Position of women in India, past and present!

Sankaracharya, one of the greatest Hindu monks during the eighth century, at the time of his great effort to generate resurrection of Hindu religion from the entry and ramifications of Buddhism and Islam engaged himself whole heartedly. He stressed and opined on giving equal status to women in the society.

With the continued invasion by the Muslims in the eleventh century led by Mohmmad Ghazni, India experienced the breakdown and deterioration of existing social institutions. The traditional practices, ethics, morality and choices under went through the attack of islamic political and cultural inroads in to those pre existing Indian social structures.

Besides the other issues, insecurity in social life and economic depression influenced badly with a bittering effect on the minds and practices of the existing social institutions at that time. As a result, especially the women bore the brunt of the transition from the Hindu to Buddhist and to islamic frame of society in that period.

However, in some exceptional references, the Bhakti and the sufi movements with their moderate views and liberal approach opened the gate of religious freedom to women from the domination of male counterparts in the family and the society.

The women in India at that time were fully dependent on the male members of their families in the matter of earning and maintenance. The right to property and inheritance were not clearly earmarked.
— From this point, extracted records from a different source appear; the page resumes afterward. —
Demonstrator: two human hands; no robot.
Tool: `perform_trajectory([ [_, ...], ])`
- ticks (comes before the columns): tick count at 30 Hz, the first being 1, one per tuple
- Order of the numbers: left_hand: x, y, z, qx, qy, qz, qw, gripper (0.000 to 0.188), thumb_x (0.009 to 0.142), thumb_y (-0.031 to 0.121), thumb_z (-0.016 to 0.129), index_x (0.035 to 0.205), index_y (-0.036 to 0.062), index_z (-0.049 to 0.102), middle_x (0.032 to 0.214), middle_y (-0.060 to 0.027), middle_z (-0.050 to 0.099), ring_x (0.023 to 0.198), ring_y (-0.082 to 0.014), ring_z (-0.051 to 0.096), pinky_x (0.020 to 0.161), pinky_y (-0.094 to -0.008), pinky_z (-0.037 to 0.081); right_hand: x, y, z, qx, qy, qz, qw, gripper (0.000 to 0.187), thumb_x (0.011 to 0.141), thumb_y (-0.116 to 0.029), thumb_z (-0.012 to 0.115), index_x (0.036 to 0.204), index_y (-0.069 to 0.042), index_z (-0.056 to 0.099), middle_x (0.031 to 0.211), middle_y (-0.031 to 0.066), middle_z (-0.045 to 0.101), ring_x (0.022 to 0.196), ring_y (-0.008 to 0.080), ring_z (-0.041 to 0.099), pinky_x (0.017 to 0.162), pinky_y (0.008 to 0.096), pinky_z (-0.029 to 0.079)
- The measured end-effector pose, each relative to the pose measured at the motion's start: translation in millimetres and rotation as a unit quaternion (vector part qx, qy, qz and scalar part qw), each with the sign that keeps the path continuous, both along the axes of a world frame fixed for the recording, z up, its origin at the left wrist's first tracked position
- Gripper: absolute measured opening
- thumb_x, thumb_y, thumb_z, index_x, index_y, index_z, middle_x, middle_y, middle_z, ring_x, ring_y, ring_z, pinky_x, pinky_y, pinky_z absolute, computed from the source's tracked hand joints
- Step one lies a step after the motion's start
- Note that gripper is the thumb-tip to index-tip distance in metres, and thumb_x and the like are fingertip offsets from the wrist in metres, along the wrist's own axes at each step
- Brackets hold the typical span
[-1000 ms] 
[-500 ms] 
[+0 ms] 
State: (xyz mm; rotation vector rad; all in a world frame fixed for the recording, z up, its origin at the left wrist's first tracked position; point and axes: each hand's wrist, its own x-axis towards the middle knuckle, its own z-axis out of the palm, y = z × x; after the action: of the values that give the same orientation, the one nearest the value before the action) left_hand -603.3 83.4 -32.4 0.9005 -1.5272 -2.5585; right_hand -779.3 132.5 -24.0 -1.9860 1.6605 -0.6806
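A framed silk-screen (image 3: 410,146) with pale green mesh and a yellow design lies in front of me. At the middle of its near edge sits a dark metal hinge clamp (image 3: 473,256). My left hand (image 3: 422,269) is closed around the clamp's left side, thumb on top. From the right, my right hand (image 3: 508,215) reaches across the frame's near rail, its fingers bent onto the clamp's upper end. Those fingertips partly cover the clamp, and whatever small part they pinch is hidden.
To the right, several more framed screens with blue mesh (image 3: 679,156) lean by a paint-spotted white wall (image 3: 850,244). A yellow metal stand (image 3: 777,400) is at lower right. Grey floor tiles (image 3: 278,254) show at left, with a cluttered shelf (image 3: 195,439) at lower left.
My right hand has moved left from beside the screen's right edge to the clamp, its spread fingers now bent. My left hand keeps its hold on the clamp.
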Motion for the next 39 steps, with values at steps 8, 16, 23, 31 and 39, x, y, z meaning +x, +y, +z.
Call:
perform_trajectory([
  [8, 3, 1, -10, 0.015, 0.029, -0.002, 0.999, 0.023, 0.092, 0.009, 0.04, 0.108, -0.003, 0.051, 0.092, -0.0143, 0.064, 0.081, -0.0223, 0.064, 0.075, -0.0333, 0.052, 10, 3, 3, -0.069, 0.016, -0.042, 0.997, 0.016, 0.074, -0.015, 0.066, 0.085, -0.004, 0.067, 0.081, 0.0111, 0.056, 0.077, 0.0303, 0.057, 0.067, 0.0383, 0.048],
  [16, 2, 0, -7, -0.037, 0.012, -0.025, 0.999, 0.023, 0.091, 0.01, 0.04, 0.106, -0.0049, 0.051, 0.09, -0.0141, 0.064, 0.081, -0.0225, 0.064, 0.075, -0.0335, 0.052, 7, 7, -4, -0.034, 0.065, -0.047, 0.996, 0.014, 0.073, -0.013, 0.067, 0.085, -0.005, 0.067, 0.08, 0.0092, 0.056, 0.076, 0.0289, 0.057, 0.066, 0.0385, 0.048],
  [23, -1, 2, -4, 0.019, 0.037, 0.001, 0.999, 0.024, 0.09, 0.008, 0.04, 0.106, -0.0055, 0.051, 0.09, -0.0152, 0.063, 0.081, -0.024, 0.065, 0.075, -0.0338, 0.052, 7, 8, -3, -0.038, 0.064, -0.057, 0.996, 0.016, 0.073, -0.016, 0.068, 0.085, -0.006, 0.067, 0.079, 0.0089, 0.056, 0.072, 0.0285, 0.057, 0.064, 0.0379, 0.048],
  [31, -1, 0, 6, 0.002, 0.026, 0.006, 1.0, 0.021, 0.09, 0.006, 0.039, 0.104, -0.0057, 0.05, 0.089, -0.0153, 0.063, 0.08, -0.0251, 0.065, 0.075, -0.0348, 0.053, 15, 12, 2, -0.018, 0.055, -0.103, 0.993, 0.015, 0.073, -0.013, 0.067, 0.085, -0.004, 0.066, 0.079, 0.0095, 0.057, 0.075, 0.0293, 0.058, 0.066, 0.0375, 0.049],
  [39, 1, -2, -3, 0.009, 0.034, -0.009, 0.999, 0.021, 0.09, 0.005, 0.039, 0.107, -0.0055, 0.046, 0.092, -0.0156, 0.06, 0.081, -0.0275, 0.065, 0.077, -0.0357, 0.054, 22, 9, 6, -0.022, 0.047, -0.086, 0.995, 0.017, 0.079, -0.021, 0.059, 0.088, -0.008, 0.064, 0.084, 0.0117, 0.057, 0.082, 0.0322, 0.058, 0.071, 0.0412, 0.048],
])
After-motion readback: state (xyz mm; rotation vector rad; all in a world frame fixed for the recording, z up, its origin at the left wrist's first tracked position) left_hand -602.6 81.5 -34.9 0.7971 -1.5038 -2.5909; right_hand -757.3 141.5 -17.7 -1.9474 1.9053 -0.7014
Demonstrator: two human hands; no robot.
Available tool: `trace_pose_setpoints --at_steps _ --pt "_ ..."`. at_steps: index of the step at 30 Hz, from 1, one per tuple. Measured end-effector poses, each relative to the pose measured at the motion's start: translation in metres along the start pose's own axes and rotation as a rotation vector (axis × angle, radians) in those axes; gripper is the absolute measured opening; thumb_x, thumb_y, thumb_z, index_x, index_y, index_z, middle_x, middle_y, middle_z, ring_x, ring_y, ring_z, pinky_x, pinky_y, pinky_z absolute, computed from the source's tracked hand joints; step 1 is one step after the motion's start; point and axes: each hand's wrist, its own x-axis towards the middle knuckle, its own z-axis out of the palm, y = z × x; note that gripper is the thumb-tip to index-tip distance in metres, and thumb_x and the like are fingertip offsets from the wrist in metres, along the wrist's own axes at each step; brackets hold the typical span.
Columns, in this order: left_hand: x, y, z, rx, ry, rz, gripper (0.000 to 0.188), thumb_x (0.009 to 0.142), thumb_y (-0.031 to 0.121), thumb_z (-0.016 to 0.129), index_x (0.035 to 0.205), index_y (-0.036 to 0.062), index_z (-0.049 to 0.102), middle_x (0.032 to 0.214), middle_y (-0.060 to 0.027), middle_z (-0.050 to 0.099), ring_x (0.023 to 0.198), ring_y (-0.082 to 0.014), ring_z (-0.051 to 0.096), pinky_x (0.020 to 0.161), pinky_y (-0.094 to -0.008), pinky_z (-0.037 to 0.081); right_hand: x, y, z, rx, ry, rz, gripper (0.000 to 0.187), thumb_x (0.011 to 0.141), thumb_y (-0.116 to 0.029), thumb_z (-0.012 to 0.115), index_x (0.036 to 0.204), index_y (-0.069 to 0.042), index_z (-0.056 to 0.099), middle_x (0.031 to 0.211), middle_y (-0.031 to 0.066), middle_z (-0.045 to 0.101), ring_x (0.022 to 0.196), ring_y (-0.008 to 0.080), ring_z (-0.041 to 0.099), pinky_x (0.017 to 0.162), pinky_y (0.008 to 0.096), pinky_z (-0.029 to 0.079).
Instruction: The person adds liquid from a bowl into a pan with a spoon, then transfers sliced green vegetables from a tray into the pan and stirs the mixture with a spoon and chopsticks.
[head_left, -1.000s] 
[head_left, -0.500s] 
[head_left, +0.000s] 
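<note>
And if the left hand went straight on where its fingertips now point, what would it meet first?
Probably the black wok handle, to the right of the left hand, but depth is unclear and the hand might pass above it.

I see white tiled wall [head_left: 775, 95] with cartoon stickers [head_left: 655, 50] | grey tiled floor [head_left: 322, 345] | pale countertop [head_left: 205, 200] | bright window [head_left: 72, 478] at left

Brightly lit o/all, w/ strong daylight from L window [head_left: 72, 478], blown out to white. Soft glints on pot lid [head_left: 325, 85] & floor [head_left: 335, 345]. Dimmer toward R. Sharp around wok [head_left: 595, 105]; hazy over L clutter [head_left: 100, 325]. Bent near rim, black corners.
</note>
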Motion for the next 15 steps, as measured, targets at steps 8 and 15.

Though, it was the time when the two principal schools of the Hindu Law of Inheritance namely the Mitakshara and the Dayabhaga introduced.

Vijnaneswara, the propouder of the Mitakashara system on the Yajnavalkya smriti supported the right of a widow to be entitled to inheritance to the entire estate of her husband in the absence of a male child. However, Vijnaneswara approved of the women’s right only when her husband was separated from and not united with his coparceners. Under the Dayabhaga school propounded by Jimutvahana, a woman was allowed to inherit the property of a male relation notwithstanding the status of separation or jointness of women with the coparceners in the family property.

The Dayabhaga does not give the sons a right to their father’s ancestral property until after his death in a way different from Mitakshara, which gives the sons the right to ancestral property upon their birth.

The New World (Natun Prithibi)

The Law of Inheritance and Successions in India was established in the Hindu Succession Act of 1956 which was later amended in 2005.